Mas havemos de conseguir!Não nos calaremos! Pena que entretanto fiquemos tão magoados e desgastados!Esta tristeza e este desânimo podiam virar alegria e irmos para a escola sem um profundo luto na alma!
Um abraço Zé.
Cro Zé Machado!
Foi bom ler este texto teu.
Estava um grupo em Lisboa. Algumas caras conhecidas. Atrevido, perguntei: - De que escola é que sois? A resposta veio em coro: Da Francisco Sanches. E então eu: -Ah! A escola do Zé Machado! Depois acrescentei qualquer coisa que não vou dizer aqui, não vás tu envaidecer-te. Mas mandei-te um abraço.

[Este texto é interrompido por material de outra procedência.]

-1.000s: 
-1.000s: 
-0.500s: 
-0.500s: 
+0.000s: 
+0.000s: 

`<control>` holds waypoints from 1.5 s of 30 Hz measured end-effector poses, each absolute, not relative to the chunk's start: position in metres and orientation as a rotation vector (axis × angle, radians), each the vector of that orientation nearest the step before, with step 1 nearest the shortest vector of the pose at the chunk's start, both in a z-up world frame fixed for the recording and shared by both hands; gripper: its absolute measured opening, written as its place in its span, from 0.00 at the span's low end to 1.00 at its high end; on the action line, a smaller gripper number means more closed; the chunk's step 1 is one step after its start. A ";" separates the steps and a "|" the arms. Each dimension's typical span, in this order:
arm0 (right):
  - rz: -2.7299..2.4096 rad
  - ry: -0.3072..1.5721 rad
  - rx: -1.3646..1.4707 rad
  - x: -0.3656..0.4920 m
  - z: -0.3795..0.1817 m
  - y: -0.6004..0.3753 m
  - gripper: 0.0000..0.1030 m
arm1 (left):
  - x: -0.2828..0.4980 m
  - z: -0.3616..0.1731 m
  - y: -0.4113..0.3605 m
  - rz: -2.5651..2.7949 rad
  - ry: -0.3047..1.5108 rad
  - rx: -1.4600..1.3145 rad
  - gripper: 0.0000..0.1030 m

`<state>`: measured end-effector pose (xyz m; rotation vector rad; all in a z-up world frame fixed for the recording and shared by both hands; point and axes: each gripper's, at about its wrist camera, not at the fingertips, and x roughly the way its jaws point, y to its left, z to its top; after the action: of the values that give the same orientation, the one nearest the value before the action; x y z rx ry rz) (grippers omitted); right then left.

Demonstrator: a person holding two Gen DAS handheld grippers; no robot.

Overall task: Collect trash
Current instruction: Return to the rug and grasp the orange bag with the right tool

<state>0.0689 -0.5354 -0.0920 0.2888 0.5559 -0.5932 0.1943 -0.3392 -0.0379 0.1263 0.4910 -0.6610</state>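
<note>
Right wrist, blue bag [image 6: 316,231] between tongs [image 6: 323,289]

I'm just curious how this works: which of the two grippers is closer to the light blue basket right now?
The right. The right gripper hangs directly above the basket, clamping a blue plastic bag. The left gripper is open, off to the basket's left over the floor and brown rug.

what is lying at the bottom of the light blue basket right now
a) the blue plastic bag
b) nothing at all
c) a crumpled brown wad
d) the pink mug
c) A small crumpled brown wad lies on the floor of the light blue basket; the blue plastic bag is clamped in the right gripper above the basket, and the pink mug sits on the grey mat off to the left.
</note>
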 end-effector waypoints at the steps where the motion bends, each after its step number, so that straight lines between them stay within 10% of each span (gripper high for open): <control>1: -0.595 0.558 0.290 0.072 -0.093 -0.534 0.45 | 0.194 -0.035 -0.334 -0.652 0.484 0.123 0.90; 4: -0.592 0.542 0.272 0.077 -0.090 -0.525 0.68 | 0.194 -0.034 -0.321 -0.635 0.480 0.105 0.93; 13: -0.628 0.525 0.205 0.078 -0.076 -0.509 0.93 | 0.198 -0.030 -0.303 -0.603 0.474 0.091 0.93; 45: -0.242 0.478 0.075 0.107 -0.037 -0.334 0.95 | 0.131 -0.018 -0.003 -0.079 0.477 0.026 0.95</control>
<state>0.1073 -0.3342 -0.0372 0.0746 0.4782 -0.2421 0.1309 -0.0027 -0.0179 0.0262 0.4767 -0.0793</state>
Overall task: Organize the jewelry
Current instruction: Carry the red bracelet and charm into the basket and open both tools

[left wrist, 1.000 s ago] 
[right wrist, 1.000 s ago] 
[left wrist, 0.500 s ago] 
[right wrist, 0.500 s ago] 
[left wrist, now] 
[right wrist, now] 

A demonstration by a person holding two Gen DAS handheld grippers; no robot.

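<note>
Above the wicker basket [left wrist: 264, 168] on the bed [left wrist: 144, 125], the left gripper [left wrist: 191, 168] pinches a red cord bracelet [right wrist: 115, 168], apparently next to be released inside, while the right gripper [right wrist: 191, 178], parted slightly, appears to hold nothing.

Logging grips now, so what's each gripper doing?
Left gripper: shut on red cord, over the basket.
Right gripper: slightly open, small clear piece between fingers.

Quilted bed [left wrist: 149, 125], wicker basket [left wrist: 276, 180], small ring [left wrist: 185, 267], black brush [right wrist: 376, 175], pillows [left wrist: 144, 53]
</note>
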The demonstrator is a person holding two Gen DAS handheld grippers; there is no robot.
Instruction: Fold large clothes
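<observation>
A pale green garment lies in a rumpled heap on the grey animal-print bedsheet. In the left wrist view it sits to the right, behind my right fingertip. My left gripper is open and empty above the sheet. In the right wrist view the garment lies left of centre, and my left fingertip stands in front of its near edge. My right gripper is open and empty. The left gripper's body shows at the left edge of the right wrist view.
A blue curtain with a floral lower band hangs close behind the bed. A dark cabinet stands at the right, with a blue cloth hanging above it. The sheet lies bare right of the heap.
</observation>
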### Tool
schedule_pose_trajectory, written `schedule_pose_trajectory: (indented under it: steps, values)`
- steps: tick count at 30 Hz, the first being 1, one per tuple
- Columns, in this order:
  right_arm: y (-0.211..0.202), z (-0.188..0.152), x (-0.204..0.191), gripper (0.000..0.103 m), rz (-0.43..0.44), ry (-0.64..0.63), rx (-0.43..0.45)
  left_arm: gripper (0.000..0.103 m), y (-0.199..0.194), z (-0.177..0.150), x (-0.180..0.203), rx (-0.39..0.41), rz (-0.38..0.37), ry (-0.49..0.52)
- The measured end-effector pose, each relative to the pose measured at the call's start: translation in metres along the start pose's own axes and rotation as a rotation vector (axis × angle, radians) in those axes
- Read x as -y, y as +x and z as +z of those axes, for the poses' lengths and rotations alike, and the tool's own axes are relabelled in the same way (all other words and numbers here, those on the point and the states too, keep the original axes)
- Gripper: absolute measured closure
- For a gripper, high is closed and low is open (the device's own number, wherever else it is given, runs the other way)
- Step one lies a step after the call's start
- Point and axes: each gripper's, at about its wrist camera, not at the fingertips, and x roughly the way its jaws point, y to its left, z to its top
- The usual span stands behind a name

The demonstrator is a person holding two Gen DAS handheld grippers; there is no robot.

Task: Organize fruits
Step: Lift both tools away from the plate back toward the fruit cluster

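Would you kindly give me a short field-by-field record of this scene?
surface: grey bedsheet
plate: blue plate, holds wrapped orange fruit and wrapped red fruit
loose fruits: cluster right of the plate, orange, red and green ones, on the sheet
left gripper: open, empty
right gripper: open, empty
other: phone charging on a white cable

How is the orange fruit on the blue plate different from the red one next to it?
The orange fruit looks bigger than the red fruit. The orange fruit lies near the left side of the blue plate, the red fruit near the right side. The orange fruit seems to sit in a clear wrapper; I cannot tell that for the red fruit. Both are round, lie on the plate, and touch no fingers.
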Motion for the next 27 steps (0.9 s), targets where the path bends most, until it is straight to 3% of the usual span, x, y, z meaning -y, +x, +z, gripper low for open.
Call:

Contamos contigo. Mas precisamos mais de ti.
Um abraço.
António Mota
«A escola existe para ensinar a pensar e a desenvolver potencialidades,o que significa que ela é na sua essência plural e não única ou de um sentido só.»-Plenamente de acordo.Esse deve ser o verdadeiro conceito de escola e não o que as hierarquias estão a querer impor!
Em Lisboa corre,correu um rio de forte corrente!!!E não se quer perder,e não se quer enfraquecer!